John Kennedy Jr., que se mató en un accidente de avioneta, fue sepultado en el océano por un
buque de guerra, envuelto en la bandera de Estados Unidos y con honores militares, tal como había
anunciado días antes el propio presidente Bill Clinton. ¿No es raro? No me refiero al accidente: accidentes así
los hay a diario. Ni voy a hablar de la operación de rescate del cadáver, en la que participaron helicópteros,
aviones AWAC, satélites meteorológicos, varios buques guardacostas, dos destructores, un acorazado y
docenas de submarinistas, y que fue coordinada por un almirante. Duró cinco días con sus noches, y fue
seguida minuto a minuto por todas las cadenas de radio y televisión de Estados Unidos. Todo eso parece un
poco desproporcionado, ya que el difunto no era un personaje especialmente importante. Era sólo un
muchacho rico y bien parecido que dirigía una revista de circulación mediana en la cual él mismo entrevistaba
boxeadores y cantantes. Nada del otro mundo. Su apellido era célebre, sí. Era nieto de Joseph Kennedy, que
amasó una gran fortuna no muy clara en los años de la prohibición del alcohol, y gastó luego una parte en
promover la carrera política de su hijo John F., padre del accidentado. John F. Kennedy llegó a ser presidente
de Estados Unidos y se hizo famoso, no sólo porque era muy fotogénico y fue el primero que manejó la
presidencia con criterios de agencia publicitaria, sino porque murió asesinado, nunca se supo si por la mafia
o por la CIA. Pero fue también un pésimo presidente. Fracasó en la invasión de Cuba, inició la catastrófica
guerra del Vietnam, a los latinoamericanos nos dejó (además de los nefastos Cuerpos de Paz que
destruyeron las artesanías locales y las sustituyeron por diseños de Walt Disney) la Doctrina de la
Seguridad Nacional, que inspiró las dictaduras militares del continente durante más de una década. Se
dice que además de todo eso mandó matar a Marilyn Monroe, pero no está probado.En fin: que John Kennedy
Jr. venía de una familia famosa.
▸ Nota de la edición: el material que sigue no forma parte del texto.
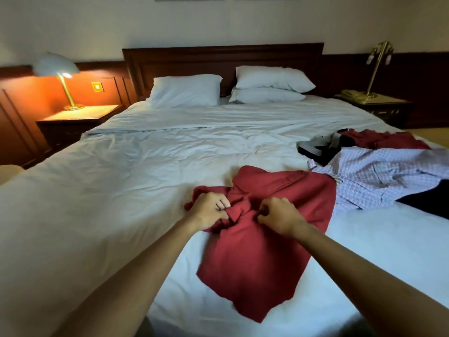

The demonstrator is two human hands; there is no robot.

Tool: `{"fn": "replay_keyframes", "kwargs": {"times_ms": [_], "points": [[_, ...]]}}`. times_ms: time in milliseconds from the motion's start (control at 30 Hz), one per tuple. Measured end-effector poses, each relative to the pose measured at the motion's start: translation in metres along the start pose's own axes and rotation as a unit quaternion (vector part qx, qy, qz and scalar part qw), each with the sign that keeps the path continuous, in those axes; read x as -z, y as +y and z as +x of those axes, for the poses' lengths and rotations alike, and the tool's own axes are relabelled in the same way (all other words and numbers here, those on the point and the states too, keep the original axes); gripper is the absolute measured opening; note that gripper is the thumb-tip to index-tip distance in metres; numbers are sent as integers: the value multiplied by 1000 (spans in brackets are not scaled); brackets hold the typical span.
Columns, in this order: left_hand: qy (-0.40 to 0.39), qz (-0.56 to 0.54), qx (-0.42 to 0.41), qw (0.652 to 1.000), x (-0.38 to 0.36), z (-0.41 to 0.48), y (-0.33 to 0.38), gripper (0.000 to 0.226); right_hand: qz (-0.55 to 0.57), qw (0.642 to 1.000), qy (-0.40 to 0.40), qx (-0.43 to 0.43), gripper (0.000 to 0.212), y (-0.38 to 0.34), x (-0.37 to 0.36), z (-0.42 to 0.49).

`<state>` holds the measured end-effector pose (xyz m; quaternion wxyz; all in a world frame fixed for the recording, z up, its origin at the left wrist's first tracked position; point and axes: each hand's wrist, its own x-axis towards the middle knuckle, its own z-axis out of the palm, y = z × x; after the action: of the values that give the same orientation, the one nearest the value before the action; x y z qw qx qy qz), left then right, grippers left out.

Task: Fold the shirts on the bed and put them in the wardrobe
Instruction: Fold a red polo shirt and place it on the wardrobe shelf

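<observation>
1. Our red shirt point(262, 251) lies on the near right part of the bed point(109, 190), directly under both hands
2. Our left hand point(209, 210) pinches bunched cloth at mid-shirt. Our right hand point(281, 215) is curled on a fold just beside it, and both are equally near
3. The shirt's long axis runs from us toward the headboard point(223, 59), with the hem pointing at us (the collar is lost in the bunching, so we cannot place it)
4. We judge the next pull goes sideways, across that axis, to flatten it
5. The checked shirt point(379, 176) waits at the right, touching the red one's far edge
</observation>
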<state>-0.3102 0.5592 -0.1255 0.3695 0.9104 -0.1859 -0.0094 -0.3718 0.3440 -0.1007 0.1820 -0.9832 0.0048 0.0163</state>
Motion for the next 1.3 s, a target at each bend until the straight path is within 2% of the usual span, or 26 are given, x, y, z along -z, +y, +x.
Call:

Pero en fin de cuentas no era más que un ciudadano particular que se
dedicaba a actividades privadas. Había sido novio de la actriz Darryl Hanna, sí, pero ni siquiera eso justifica la
completa paralización del país con su muerte y la búsqueda de sus restos. Sin embargo ya dije que no iba
a hablar de eso, porque cosas más curiosas se han visto: lo de aquella muchacha rubia que se llamaba
Lady Di, por ejemplo. Lo que de verdad me parece extravagante es lo de los honores militares. No tanto
porque se los rindan a él, un civil que ni siquiera había hecho el servicio militar. Imagino que tal vez los
militares norteamericanos lo consideraban uno de los suyos por la famosa foto aquella en que, con tres
años de edad, aparecía saludando militarmente el féretro de su padre asesinado (¡Y lo que debió costarle a su
madre _no, a su niñera_ enseñarle el marcial ademán!). Eso es cosa de ellos. Pero lo que de verdad me llama
la atención es que se siga hablando de 'honores militares' cuando debiera saberse ya de sobra que lo militar
no tiene que ver con el honor, sino más bien al contrario.Y así ha venido a confirmarlo la guerra más reciente en
la que han participado los militares norteamericanos, la de Kosovo. Esa guerra sin honor en la que desde
prudencial altura bombardeaban blancos civiles (puentes, refinerías, fábricas), mientras abajo los militares
enemigos, por su parte, se dedicaban a masacrar civiles desarmados. ¿O es que hubo honor alguno en
las dictaduras militares latinoamericanas que nos legó la Doctrina Kennedy, justamente? ¿O en aquella
ignominiosa guerra del Vietnam que ni siquiera Hollywood ha podido redimir? Quizás pudiera hablarse de
honor militar en otros tiempos: cuando la guerra de Troya, pongamos por caso (aunque ese saqueo de la
ciudad vencida...), o cuando aquella de Crimea que le dio a Hollywood la oportunidad de filmar 'La carga de la
brigada ligera', con Erroll Flynm. Quizás entonces. Pero tras los horrores de este siglo XX en el que las
actividades militares de todos los militares del mundo se han reducido a masacrar civiles deberíamos haber
aprendido que si a un difunto, sea quien sea, se le quieren rendir honores, no pueden ser militares. Hoy en
día los dos conceptos se excluyen mutuamente. Pero por lo visto no hemos aprendido nada.